Return every record verbatim, omitting all pictures.
━━━━
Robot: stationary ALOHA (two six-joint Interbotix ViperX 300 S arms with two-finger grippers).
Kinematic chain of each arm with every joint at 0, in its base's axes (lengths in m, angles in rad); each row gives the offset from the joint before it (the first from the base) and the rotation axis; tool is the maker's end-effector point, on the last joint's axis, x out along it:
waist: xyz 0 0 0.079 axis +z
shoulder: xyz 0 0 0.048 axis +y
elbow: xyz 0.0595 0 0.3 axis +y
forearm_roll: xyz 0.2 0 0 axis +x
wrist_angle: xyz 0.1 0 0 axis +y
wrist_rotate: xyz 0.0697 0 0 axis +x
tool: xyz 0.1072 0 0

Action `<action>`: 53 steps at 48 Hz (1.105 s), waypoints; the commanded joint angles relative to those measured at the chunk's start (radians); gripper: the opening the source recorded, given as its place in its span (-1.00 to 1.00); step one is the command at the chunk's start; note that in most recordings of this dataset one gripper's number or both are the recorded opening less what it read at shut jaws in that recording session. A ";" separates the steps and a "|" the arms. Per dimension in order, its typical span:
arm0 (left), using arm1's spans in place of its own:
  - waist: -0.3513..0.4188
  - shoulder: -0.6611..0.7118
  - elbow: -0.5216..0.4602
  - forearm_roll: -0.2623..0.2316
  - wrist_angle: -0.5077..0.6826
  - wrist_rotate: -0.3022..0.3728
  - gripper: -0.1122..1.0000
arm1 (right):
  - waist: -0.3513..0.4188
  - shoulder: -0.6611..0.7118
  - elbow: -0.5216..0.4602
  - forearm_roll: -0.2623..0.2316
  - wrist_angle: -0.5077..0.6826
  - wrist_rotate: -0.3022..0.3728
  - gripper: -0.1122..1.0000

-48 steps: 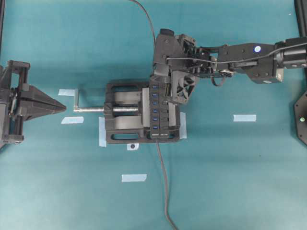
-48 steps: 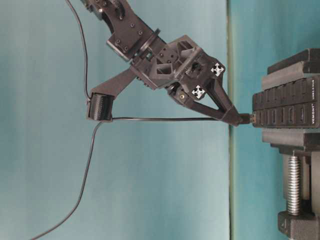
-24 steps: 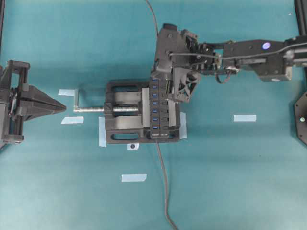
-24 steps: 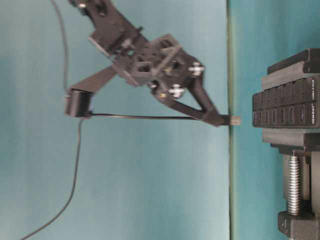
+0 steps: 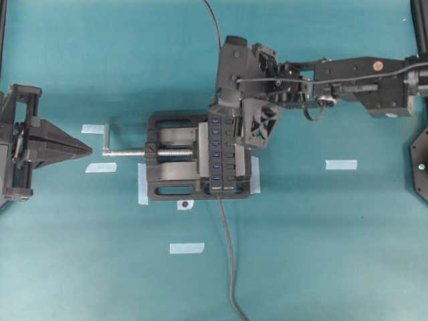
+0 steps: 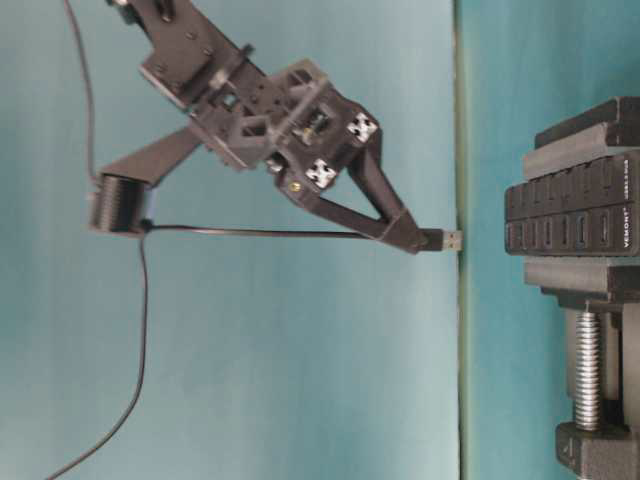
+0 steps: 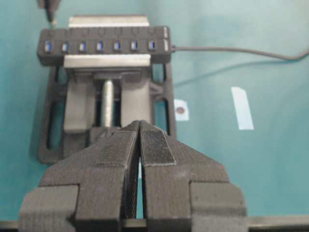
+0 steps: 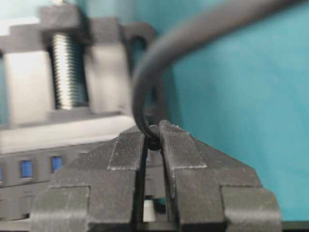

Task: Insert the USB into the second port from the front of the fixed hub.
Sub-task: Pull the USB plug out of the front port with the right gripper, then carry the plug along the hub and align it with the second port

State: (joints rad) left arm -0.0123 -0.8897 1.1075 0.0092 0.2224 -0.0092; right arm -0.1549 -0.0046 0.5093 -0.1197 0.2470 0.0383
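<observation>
A teal surface (image 5: 321,254) carries strips of pale tape (image 5: 186,248) and a black vise (image 5: 170,157) clamping the fixed hub (image 5: 223,157). Only the table-level view shows the gap: the USB (image 6: 440,240), pinched in the right tool (image 6: 405,237), hangs clear of the ports (silver tip exposed). The left tool (image 7: 140,145) rests pressed together, empty.

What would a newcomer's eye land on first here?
The right pincer, hanging clear of the table, pinches the USB, whose metal tip faces the fixed hub across a gap. The hub sits clamped in a black vise mid-table. The left pincer rests shut at the left edge.
</observation>
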 commanded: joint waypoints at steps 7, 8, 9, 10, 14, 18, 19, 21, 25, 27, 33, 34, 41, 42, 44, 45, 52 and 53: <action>0.002 0.003 -0.009 0.002 -0.005 0.000 -0.80 | 0.038 -0.066 -0.026 0.008 0.023 0.017 -0.66; 0.002 0.003 -0.011 0.002 -0.005 0.000 -0.80 | 0.041 -0.067 -0.026 0.009 0.025 0.020 -0.66; 0.002 0.003 -0.011 0.002 -0.005 0.000 -0.80 | 0.044 -0.069 -0.026 0.008 0.026 0.023 -0.66; 0.002 0.003 -0.009 0.002 -0.005 0.000 -0.80 | 0.049 -0.072 -0.026 0.009 0.028 0.026 -0.66; 0.002 0.003 -0.009 0.002 -0.005 0.000 -0.80 | 0.063 -0.077 -0.026 0.008 0.026 0.037 -0.66; 0.002 0.003 -0.009 0.002 -0.005 0.000 -0.80 | 0.077 -0.078 -0.026 0.008 0.028 0.048 -0.66; 0.002 0.003 -0.009 0.002 -0.005 0.000 -0.80 | 0.081 -0.078 -0.026 0.008 0.026 0.049 -0.66; 0.002 0.003 -0.009 0.002 -0.005 0.000 -0.80 | 0.089 -0.078 -0.025 0.009 0.028 0.052 -0.66; 0.002 0.003 -0.009 0.002 -0.005 0.000 -0.80 | 0.101 -0.078 -0.023 0.009 0.028 0.060 -0.66; 0.003 0.003 -0.009 0.003 -0.005 0.000 -0.80 | 0.106 -0.078 -0.023 0.009 0.028 0.061 -0.66; 0.003 0.002 -0.009 0.002 -0.005 0.000 -0.80 | 0.121 -0.078 -0.020 0.009 0.028 0.074 -0.66; 0.003 0.002 -0.008 0.002 -0.005 0.000 -0.80 | 0.123 -0.077 -0.020 0.008 0.028 0.075 -0.66; 0.003 0.002 -0.009 0.002 -0.005 0.000 -0.80 | 0.132 -0.074 -0.014 0.009 0.028 0.092 -0.66; 0.003 0.002 -0.009 0.002 -0.005 0.000 -0.80 | 0.132 -0.074 -0.012 0.009 0.028 0.095 -0.66; 0.003 0.000 -0.008 0.002 -0.006 0.000 -0.80 | 0.133 -0.072 -0.011 0.008 0.025 0.101 -0.66; 0.003 0.002 -0.008 0.002 -0.005 0.000 -0.80 | 0.135 -0.072 -0.009 0.009 0.023 0.103 -0.66; 0.003 0.002 -0.009 0.002 -0.005 0.000 -0.80 | 0.144 -0.064 0.005 0.009 0.021 0.118 -0.66; 0.003 0.002 -0.009 0.002 -0.005 0.000 -0.80 | 0.146 -0.064 0.008 0.009 0.021 0.120 -0.66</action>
State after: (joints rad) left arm -0.0107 -0.8928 1.1121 0.0092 0.2224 -0.0077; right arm -0.0184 -0.0506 0.5185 -0.1120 0.2777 0.1442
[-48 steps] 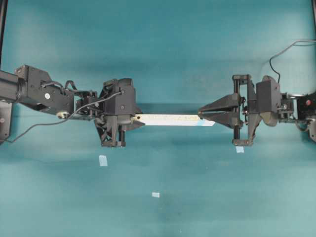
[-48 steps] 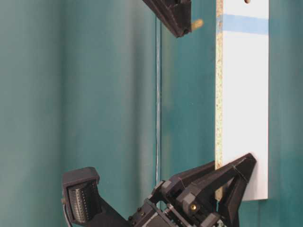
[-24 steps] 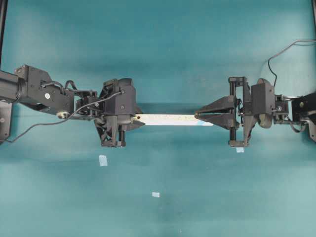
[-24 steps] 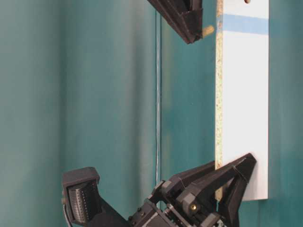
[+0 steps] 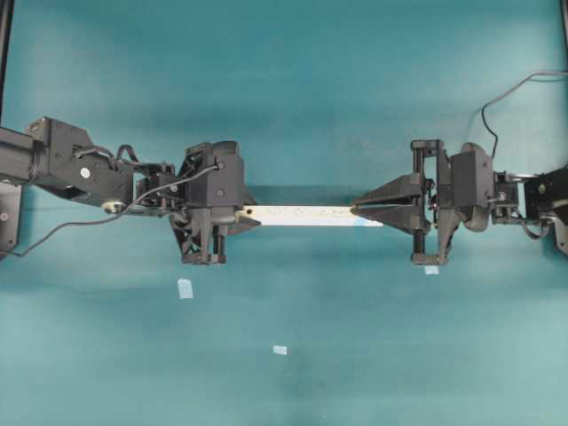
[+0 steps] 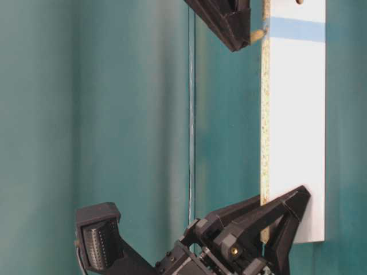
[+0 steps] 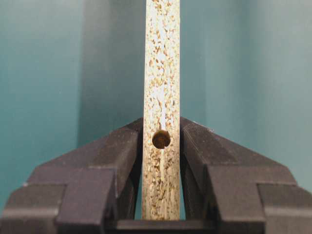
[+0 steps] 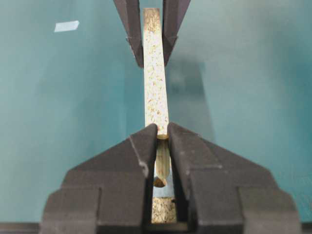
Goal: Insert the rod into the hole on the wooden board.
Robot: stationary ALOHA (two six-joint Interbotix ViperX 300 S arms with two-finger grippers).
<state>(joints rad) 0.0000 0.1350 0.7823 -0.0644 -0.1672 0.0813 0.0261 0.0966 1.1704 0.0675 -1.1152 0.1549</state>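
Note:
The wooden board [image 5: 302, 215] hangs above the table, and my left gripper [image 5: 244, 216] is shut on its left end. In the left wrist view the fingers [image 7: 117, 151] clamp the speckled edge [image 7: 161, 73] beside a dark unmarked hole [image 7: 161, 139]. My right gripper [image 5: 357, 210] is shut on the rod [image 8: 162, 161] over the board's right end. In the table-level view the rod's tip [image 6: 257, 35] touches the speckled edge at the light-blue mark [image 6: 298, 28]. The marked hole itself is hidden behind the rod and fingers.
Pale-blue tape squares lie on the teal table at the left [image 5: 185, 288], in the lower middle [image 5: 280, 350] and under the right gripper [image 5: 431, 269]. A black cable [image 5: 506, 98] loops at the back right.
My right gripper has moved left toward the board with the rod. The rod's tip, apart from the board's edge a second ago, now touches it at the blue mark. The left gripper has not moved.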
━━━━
Reply.
Robot: stationary ALOHA (two six-joint Interbotix ViperX 300 S arms with two-finger grippers).
Kinematic chain of each arm with every joint at 0, in its base's axes (lengths in m, angles in rad); each row gives the offset from the joint before it (the first from the base) and the rotation axis; tool is the maker's end-effector point, on the last joint's axis, x out along it:
waist: xyz 0 0 0.079 axis +z
shoulder: xyz 0 0 0.048 axis +y
elbow: xyz 0.0595 0 0.3 axis +y
forearm_roll: xyz 0.2 0 0 axis +x
wrist_angle: xyz 0.1 0 0 axis +y
wrist_rotate: xyz 0.0697 0 0 axis +x
tool: xyz 0.1072 0 0

Action `<action>`: 53 steps at 48 Hz (1.105 s), waypoints; the commanded joint angles relative to those measured at the chunk's start (radians); gripper: the opening the source recorded, given as its place in its span (-1.00 to 1.00); step one is the command at the chunk's start; note that in most recordings of this dataset one gripper's number or both are the recorded opening less what it read at shut jaws in that recording session. A ";" separates the steps and a "|" the arms. Per dimension in order, its typical span:
arm0 (left), using arm1's spans in place of its own:
  - waist: -0.3513..0.4188
  - shoulder: -0.6611..0.7118
  - elbow: -0.5216..0.4602
  - forearm_roll: -0.2623..0.2316
  - wrist_angle: -0.5077..0.6826
  - wrist_rotate: -0.3022..0.3728
  - gripper: -0.1122..1.0000
arm1 (right):
  - waist: -0.3513..0.4188
  - shoulder: -0.6611..0.7118
  - elbow: -0.5216..0.4602
  - forearm_roll: -0.2623..0.2316
  - wrist_angle: -0.5077..0.6826
  - wrist_rotate: -0.3022..0.3728
  - gripper: -0.1122..1.0000

-48 steps: 
-48 steps: 
-24 steps: 
-24 steps: 
+0 steps: 
+0 steps: 
+0 steps: 
+0 steps: 

Task: Insert the USB into the second port from the front of the fixed hub.
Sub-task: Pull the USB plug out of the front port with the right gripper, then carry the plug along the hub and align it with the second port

State: (joints rad) left arm -0.0123 -0.8897 1.1075 0.0092 0.2224 -0.0092; right arm -0.1549 -0.0046 0.5093 -0.1197 0.2470 0.0383
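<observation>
A teal surface (image 5: 321,254) carries strips of pale tape (image 5: 186,248) and a black vise (image 5: 170,157) clamping the fixed hub (image 5: 223,157). Only the table-level view shows the gap: the USB (image 6: 440,240), pinched in the right tool (image 6: 405,237), hangs clear of the ports (silver tip exposed). The left tool (image 7: 140,145) rests pressed together, empty.

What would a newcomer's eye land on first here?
The right pincer, hanging clear of the table, pinches the USB, whose metal tip faces the fixed hub across a gap. The hub sits clamped in a black vise mid-table. The left pincer rests shut at the left edge.
</observation>
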 commanded: joint waypoints at steps 7, 8, 9, 10, 14, 18, 19, 21, 25, 27, 33, 34, 41, 42, 44, 45, 52 and 53: <action>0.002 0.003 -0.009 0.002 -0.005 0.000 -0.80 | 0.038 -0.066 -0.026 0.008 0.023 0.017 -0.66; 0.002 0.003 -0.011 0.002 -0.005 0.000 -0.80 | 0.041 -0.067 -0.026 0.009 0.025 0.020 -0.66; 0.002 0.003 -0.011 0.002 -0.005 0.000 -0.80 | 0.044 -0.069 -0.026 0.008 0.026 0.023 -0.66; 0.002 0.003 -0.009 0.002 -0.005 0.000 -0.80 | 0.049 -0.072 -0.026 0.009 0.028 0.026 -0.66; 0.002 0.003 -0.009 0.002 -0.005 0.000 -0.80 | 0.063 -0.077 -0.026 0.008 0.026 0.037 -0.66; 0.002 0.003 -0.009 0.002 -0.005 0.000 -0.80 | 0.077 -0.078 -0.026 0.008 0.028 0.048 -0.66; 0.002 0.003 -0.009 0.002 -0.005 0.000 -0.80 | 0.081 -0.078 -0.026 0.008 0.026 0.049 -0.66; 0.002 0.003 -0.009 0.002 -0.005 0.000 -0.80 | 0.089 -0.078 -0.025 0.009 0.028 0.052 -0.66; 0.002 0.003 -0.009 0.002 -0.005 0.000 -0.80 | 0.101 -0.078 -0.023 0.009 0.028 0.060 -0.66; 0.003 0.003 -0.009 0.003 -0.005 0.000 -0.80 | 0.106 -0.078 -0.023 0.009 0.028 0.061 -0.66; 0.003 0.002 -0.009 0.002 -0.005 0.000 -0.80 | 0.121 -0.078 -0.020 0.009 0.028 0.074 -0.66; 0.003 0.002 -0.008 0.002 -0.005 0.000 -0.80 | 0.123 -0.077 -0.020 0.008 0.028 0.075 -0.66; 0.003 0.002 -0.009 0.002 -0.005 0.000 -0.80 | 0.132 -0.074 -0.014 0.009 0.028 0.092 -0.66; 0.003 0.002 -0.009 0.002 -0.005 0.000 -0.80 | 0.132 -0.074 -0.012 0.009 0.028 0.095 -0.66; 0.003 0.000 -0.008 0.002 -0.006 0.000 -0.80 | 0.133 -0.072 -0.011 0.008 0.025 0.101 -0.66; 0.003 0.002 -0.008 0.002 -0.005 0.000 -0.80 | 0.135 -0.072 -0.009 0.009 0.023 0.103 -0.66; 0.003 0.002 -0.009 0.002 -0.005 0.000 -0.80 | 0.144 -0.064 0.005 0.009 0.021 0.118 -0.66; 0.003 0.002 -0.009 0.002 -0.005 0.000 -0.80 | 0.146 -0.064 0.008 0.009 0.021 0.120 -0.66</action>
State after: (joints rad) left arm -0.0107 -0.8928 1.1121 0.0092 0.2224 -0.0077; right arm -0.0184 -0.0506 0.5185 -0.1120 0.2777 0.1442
[-48 steps] 
[-48 steps] 
[-24 steps] 
[-24 steps] 
[+0 steps] 
[+0 steps] 
[+0 steps] 
[+0 steps] 
Goal: Insert the rod into the hole on the wooden board.
Robot: stationary ALOHA (two six-joint Interbotix ViperX 300 S arms with two-finger grippers).
<state>(joints rad) 0.0000 0.1350 0.7823 -0.0644 -0.1672 0.0813 0.0261 0.0966 1.1704 0.0675 -1.1152 0.1549</state>
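Note:
The wooden board [image 5: 302, 215] hangs above the table, and my left gripper [image 5: 244, 216] is shut on its left end. In the left wrist view the fingers [image 7: 117, 151] clamp the speckled edge [image 7: 161, 73] beside a dark unmarked hole [image 7: 161, 139]. My right gripper [image 5: 357, 210] is shut on the rod [image 8: 162, 161] over the board's right end. In the table-level view the rod's tip [image 6: 257, 35] touches the speckled edge at the light-blue mark [image 6: 298, 28]. The marked hole itself is hidden behind the rod and fingers.
Pale-blue tape squares lie on the teal table at the left [image 5: 185, 288], in the lower middle [image 5: 280, 350] and under the right gripper [image 5: 431, 269]. A black cable [image 5: 506, 98] loops at the back right.
My right gripper has moved left toward the board with the rod. The rod's tip, apart from the board's edge a second ago, now touches it at the blue mark. The left gripper has not moved.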

There is nothing more to add to the answer.